CJ Nitkowski - seemed like he had a deal to go back to Japan before Doosan snapped him up off waivers from SK
Rick Guttormson - Orix is looking at bringing Gutto back from Korea; has an NPB no-hitter to his name
Brad Thomas - Thomas has spent the last year or two in Korea, is on Hanshin’s list
Gary Glover – Yet another NPB vet in Korea, Glover had previously pitched for Yomiuri
Mitch Jones - didn’t get a chance in his stint with Nippon Ham, hit 35 home runs in the hitter-friendly PCL this year
Val Pascucci – has been productive in three AAA seasons since returning from his stint with Chiba Lotte
Buddy Carlyle - has been better with Atlanta than he was with Hanshin during the early 00’s
Winston Abreu - lit up AAA again this year, got lit up in the majors; did well in his tenure with Lotte
Kim Dong-Ju – Lotte is reportedly ready to jump on a plan and sign this guy once the FA season opens
Kim Tae-Gyun – Hanshin was scouting Korea over the summer, and this Kim was a name that showed up in reports
Lee Beom-Ho- ditto for Lee
Termel Sledge – won’t be back with Nippon Ham next year; Yokohama, SoftBank reportedly interested
Greg LaRocca – has been productive when healthy, could get a shot somewhere else if Orix chooses not to retain his services
Dan Johnson – batting average side, put in a productive year for Yokohama, still wasn’t retained
Seth Greisinger – has put up three good years in Japan, may not fit into Yomiuri’s plans for next year; Hanshin would gladly take him
Brian Sikorski – posted a great year for Lotte; if they don’t keep him, Yokohama is interested
Mike Hessman - tenured AAA slugger, doesn’t hit for average but walks and has a power bat
Lenny DiNardo – coming off a great AAA season, has never been able to strike MLB hitters out
Bobby Korecky – reliever with nothing left to prove at AAA
Kevin Frandsen – doesn’t fit the power-hitting mold NPB teams usually like, but can play multiple positions and hit for average
Matt Murton – another sharp hitter who has mastered AAA pitching
Chris Shelton – has had two productive MLB seasons, continues to perform at AAA
Brad Eldred – another veteran AAA slugger, though his average has dropped in the last few years
Wily Mo Pena - I thought he was on his way to Japan when the Mets released him during the season
Charlie Haeger - has come up on Hanshin’s list
Rich Hill - he has a Japan-style curveball
Jason Dubois – perhaps the most well-rounded of the AAA sluggers I’ve listed here, Dubois hits for reasonable average and gets on base, at least at AAA
Scott Strickland – was good with the Expos a few years ago, hasn’t gotten another chance
Evan MacLane – rumor is that he’s headed to Japan rather than resigning with the Cardinals
Fringey MLB Guys
Marcus Thames - Hanshin was interested in him a few years ago, but Detroit held on to him and he played pretty well
Eric Hinske – SoftBank was interested last year, and is again this year
Chris Bootcheck – has the velocity to succeed in Japan
Denny Bautista – another hard thrower who’s bounced between AAA and MLB
So we know at this point that SoftBank is looking to import a bat toward the end of spring training.

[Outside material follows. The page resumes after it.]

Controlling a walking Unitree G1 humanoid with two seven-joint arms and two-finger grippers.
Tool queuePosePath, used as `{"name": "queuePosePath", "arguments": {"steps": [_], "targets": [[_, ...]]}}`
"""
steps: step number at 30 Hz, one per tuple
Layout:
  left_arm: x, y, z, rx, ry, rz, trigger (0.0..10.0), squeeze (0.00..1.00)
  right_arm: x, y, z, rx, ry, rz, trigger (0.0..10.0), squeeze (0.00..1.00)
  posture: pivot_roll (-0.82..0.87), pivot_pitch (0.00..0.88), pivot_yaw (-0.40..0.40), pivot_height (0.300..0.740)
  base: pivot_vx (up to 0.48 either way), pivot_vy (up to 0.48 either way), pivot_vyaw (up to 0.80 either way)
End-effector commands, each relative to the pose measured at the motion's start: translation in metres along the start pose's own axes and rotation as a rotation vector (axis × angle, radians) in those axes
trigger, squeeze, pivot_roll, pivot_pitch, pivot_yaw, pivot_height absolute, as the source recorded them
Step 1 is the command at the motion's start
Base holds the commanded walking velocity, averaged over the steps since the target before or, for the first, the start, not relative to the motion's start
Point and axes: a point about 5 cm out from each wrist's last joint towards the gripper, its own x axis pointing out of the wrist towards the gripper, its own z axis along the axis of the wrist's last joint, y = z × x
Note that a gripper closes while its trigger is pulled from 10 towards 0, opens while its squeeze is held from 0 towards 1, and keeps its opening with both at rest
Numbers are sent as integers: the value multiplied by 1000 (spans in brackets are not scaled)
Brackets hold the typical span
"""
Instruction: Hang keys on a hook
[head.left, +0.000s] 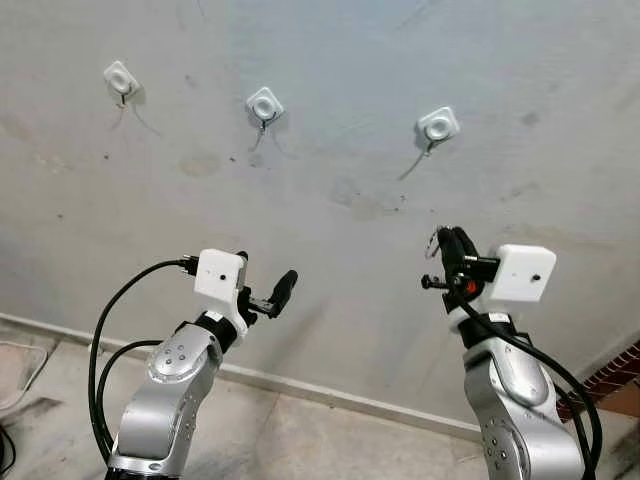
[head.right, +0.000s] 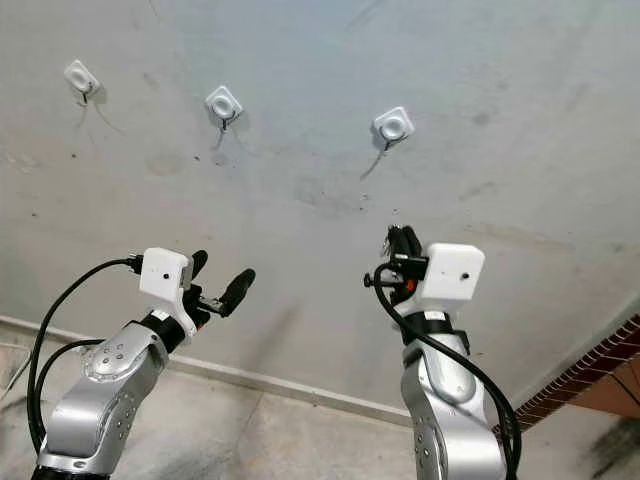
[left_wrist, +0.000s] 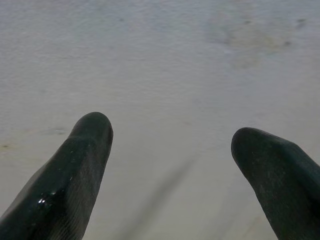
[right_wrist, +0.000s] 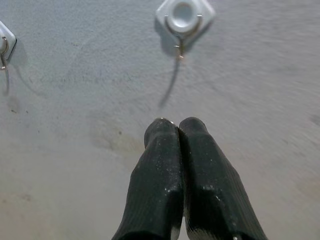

Takeuchi-COO, if you’re your listening, here are a few options:
Dallas McPherson, 3B, Florida Marlins — hit 42 bombs in AAA last year.
Andy Marte, 3B, Cleveland Indians — former top prospect cleared waivers and is headed back to AAA.
Mike Hessman, 1B/3B, Detroit Tigers — quad-A type, hit for consistent power in AAA for the last seven years but hasn’t won an MLB job. Doesn’t hit for much average.
Craig Brazell, 1B/DH, Baltimore Orioles — SoftBank apparently passed on him after Seibu let him go last offseason, but he showed power in Japan last year. Probably needs an injury to make the MLB team.
Jeff Bailey, 1B/OF, Boston Red Sox — been pretty good in AAA the last few years.
Scott Thorman, 1B, Milwaukee Brewers — got a shot with the Braves but didn’t hit. Has been pretty good in the minors, looks like another quad-A guy.
Nelson Cruz, OF, Texas Rangers — the Hawks tried to get him twice last year. Even if Texas is willing to let him go, he won’t get through waivers. Still, SoftBank can dream.